**Material provided**
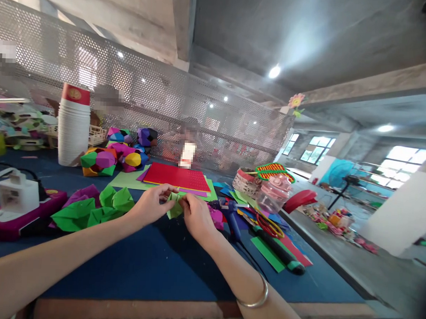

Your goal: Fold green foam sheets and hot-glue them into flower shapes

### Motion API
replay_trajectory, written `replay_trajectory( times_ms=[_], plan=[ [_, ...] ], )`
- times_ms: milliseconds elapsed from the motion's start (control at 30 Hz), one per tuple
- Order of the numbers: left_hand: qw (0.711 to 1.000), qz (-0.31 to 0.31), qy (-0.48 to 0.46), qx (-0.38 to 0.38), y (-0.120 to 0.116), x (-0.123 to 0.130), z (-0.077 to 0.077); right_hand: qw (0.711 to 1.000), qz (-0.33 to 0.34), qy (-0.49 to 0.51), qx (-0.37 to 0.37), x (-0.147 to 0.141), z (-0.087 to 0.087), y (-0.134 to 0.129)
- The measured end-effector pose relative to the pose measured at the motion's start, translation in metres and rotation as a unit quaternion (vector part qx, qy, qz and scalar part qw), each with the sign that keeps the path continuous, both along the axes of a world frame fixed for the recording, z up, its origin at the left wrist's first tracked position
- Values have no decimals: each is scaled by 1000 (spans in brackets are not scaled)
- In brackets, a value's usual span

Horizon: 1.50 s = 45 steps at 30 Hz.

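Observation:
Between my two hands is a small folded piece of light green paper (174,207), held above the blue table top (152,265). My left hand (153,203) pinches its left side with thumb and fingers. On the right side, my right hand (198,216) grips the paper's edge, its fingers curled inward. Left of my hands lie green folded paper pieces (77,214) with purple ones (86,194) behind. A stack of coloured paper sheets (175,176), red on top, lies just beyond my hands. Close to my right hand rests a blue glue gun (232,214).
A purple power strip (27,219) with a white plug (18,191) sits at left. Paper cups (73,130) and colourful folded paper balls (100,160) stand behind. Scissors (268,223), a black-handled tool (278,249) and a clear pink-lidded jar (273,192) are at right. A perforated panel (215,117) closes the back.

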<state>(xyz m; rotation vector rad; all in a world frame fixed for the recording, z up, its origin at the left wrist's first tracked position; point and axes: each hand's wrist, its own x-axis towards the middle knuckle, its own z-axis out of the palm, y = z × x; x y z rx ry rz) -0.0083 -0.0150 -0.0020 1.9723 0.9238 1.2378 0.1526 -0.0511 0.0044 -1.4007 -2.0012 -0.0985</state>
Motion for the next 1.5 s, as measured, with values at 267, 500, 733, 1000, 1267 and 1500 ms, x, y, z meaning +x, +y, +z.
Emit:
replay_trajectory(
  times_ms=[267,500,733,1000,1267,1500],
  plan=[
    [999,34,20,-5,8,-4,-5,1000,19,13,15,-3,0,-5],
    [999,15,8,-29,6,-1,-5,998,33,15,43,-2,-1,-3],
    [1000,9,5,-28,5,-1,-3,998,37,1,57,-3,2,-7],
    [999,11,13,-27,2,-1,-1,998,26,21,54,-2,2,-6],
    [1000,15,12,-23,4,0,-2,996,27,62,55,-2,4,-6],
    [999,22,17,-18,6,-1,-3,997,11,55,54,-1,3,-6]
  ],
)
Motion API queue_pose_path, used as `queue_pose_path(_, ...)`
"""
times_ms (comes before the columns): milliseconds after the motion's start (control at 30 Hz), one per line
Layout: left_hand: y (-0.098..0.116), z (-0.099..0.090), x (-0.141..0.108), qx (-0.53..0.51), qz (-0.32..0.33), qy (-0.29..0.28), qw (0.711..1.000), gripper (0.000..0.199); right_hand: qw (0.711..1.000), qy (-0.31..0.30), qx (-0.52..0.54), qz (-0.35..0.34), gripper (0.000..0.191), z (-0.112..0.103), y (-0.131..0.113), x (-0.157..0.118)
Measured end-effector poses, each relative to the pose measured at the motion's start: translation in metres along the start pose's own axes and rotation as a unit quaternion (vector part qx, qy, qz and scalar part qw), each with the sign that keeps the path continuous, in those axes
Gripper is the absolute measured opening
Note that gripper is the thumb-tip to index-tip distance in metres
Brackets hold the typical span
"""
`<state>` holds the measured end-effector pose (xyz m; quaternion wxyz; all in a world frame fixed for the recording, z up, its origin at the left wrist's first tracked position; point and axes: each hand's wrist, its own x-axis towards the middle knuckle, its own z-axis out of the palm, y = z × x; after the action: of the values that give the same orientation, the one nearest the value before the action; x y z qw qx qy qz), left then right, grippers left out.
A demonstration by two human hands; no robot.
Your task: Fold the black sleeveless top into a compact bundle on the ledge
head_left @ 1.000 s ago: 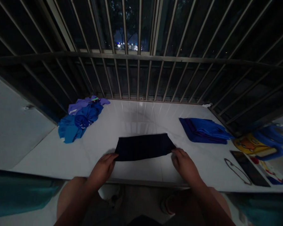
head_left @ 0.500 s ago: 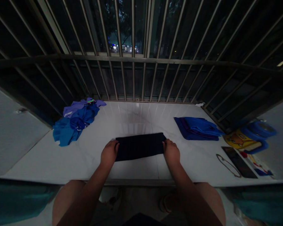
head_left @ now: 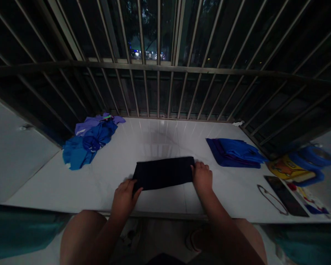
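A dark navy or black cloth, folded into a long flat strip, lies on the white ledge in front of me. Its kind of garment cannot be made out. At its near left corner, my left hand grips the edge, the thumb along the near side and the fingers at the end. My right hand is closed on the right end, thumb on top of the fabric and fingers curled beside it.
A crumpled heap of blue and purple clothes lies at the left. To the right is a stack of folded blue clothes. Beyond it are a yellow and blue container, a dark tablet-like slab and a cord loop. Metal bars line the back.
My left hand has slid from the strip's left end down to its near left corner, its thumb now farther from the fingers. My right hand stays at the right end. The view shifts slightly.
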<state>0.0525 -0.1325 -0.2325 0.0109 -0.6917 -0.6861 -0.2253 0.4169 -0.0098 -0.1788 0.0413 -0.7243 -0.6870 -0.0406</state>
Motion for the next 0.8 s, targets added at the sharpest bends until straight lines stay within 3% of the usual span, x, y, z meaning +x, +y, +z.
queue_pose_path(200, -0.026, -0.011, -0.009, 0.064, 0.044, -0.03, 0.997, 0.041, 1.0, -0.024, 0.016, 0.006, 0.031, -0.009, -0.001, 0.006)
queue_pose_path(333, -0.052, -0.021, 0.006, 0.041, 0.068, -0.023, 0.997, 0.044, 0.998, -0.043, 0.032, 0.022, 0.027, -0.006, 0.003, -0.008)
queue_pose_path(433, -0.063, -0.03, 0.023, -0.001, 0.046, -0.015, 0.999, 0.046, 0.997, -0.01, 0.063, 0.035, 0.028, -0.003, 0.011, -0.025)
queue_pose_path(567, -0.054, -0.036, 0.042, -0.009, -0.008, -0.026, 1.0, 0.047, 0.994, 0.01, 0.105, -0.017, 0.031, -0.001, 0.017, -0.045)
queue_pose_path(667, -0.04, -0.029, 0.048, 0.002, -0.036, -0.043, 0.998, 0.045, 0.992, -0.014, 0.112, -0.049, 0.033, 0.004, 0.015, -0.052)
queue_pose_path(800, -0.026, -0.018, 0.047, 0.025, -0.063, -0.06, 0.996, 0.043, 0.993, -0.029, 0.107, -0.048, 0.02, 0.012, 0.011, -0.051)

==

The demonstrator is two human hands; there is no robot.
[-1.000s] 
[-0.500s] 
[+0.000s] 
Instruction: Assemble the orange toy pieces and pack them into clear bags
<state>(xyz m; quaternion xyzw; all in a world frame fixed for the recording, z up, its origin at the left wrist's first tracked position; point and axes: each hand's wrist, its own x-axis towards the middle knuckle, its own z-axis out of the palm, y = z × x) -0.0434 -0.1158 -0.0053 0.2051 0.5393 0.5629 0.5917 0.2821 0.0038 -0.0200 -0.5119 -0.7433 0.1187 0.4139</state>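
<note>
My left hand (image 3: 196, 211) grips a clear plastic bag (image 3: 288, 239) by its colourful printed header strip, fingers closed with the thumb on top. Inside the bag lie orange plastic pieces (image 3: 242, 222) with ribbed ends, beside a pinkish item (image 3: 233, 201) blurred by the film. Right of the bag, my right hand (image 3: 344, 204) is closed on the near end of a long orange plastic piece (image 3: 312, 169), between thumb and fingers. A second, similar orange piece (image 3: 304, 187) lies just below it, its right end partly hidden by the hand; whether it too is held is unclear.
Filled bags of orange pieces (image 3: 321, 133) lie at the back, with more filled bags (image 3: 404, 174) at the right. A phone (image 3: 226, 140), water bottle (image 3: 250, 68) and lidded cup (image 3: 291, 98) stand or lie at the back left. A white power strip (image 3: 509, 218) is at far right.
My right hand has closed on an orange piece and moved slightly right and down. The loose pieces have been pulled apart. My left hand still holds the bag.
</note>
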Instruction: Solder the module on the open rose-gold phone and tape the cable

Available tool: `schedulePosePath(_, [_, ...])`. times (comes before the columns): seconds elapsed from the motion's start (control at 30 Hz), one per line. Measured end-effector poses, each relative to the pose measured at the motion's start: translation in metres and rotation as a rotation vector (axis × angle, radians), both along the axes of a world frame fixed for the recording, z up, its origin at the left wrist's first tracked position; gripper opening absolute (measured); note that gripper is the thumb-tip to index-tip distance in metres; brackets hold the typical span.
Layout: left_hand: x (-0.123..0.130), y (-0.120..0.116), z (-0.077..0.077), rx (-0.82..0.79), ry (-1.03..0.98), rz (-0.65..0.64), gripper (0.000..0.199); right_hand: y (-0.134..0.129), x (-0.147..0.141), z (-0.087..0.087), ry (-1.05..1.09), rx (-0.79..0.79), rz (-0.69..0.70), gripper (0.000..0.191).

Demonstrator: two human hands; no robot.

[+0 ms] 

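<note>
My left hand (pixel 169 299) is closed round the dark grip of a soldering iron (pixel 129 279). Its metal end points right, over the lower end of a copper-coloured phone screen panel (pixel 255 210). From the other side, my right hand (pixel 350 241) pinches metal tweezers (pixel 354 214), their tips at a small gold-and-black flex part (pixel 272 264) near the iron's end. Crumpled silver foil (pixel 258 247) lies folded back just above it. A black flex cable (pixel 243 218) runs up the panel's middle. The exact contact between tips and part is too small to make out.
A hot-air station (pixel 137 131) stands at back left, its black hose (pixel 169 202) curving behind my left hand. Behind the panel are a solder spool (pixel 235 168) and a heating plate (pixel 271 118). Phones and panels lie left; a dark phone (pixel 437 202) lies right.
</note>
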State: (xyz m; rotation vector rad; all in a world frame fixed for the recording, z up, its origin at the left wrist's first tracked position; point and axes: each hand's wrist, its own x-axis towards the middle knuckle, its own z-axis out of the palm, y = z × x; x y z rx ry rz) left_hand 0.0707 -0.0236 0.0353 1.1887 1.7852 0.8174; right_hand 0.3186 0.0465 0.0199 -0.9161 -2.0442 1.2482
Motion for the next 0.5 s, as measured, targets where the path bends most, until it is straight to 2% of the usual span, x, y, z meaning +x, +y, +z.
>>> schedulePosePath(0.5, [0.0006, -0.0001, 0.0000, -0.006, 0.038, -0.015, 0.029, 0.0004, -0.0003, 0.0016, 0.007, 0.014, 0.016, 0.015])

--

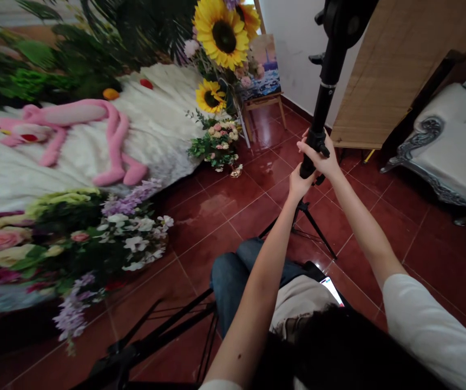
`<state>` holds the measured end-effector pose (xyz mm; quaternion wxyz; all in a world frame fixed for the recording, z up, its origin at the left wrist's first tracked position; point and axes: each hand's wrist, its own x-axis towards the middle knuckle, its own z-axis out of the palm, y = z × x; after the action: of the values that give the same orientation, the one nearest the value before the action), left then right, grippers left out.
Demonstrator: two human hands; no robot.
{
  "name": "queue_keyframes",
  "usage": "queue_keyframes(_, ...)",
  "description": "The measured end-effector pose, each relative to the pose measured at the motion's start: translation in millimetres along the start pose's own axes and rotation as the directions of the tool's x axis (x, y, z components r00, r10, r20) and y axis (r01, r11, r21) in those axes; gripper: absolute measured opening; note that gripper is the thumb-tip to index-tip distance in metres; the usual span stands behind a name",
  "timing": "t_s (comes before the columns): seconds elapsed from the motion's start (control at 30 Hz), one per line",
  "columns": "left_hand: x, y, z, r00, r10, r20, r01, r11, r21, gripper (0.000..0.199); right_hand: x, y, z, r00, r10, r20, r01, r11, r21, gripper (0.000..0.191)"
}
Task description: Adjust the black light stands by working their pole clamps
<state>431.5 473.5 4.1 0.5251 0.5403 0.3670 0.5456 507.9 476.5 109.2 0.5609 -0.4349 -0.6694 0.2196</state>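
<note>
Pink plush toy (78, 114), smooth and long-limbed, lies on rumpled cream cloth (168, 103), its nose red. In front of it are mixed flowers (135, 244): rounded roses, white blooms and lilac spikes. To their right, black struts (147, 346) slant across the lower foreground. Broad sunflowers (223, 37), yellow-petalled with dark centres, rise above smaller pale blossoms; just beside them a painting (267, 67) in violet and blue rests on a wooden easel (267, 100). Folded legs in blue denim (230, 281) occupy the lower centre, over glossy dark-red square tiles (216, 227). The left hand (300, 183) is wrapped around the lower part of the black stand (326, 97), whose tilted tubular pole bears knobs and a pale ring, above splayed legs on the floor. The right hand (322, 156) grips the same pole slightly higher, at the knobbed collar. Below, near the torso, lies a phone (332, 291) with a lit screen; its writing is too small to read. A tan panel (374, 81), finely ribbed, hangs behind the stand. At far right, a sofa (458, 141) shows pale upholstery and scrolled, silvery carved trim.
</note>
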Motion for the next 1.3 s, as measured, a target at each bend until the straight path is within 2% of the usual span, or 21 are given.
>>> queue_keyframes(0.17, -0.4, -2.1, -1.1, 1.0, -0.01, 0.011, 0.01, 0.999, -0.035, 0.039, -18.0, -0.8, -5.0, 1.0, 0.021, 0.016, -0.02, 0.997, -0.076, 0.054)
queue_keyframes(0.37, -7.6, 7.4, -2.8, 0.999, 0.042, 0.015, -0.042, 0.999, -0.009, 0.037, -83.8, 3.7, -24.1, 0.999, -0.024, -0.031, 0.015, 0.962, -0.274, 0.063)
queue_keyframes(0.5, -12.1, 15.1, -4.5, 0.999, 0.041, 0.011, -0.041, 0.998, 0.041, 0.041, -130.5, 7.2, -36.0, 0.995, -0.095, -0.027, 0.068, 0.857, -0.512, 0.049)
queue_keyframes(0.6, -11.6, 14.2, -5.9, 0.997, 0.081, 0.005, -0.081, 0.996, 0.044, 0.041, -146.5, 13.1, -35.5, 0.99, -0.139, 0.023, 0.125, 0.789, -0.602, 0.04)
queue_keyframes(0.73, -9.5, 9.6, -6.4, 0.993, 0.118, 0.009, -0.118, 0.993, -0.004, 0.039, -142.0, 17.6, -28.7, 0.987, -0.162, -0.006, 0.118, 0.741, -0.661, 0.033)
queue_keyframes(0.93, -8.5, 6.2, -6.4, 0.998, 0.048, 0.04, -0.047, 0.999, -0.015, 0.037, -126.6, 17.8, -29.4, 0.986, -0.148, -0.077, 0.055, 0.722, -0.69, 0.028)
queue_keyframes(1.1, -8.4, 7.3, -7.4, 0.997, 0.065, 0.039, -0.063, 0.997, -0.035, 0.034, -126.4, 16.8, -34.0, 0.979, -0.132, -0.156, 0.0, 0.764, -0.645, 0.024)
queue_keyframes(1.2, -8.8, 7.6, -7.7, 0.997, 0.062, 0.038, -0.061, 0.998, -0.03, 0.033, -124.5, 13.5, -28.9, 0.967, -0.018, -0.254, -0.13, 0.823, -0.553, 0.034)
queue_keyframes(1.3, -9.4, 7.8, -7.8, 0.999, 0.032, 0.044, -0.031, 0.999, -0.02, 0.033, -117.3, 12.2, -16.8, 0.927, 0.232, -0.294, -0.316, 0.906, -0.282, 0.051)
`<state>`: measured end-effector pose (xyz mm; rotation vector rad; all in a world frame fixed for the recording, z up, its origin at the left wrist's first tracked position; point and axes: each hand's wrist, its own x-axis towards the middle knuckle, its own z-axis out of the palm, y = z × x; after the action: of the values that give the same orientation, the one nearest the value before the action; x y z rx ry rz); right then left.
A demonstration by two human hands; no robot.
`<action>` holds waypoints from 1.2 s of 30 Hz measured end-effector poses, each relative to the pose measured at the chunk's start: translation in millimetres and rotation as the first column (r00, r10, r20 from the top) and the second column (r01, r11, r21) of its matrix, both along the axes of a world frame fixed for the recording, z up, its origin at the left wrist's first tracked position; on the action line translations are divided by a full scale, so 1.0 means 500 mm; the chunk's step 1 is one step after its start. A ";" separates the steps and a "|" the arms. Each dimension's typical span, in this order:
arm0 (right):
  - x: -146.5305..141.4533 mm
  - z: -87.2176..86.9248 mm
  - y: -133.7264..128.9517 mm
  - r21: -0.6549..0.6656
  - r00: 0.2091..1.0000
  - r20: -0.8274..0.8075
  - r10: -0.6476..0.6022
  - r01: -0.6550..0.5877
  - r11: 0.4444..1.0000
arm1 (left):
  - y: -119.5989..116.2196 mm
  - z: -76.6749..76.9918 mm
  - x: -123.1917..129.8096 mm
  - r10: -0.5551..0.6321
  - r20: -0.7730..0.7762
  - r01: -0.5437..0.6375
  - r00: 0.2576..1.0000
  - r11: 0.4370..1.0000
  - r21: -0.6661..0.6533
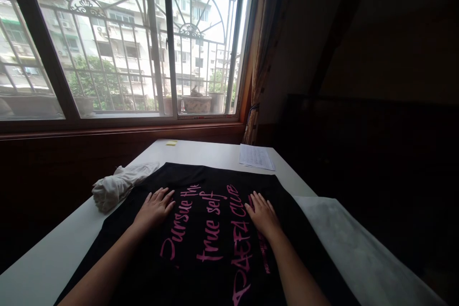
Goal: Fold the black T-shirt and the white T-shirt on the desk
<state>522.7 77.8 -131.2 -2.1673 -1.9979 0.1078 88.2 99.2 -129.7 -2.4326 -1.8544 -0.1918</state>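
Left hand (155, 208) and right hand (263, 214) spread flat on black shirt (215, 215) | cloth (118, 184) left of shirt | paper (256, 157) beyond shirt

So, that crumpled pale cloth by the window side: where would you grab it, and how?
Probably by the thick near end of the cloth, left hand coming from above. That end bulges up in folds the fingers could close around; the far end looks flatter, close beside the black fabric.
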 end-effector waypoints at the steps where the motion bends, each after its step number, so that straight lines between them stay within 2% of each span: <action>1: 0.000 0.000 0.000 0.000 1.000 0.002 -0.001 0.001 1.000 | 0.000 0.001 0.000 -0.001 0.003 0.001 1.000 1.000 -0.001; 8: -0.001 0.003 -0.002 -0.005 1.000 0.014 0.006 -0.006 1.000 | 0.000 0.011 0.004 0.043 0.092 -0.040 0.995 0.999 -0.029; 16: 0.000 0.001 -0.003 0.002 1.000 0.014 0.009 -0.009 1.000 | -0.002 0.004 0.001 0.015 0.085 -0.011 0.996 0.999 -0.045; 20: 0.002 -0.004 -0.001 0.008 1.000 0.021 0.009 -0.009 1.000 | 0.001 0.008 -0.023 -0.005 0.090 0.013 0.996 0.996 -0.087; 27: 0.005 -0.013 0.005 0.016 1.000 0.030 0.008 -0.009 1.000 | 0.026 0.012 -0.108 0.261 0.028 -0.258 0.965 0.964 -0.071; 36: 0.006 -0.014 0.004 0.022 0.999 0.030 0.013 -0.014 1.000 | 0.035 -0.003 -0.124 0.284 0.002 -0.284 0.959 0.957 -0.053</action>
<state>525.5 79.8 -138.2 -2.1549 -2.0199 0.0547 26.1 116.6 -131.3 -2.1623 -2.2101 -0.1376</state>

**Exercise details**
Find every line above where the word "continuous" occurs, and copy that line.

**Answer for this exercise**
- The measured end-effector pose relative to the pose measured at the motion's start, translation in metres and rotation as a unit quaternion (vector part qx, qy, qz and scalar part qw), each with the sign that keeps the path continuous, both along the axes of a world frame fixed for the recording, z up, its origin at the left wrist's first tracked position
Measured end-effector poses, each relative to the pose measured at the motion's start: translation in metres along the start pose's own axes and rotation as a unit quaternion (vector part qx, qy, qz and scalar part qw), each with the sign that keeps the path continuous, in those axes

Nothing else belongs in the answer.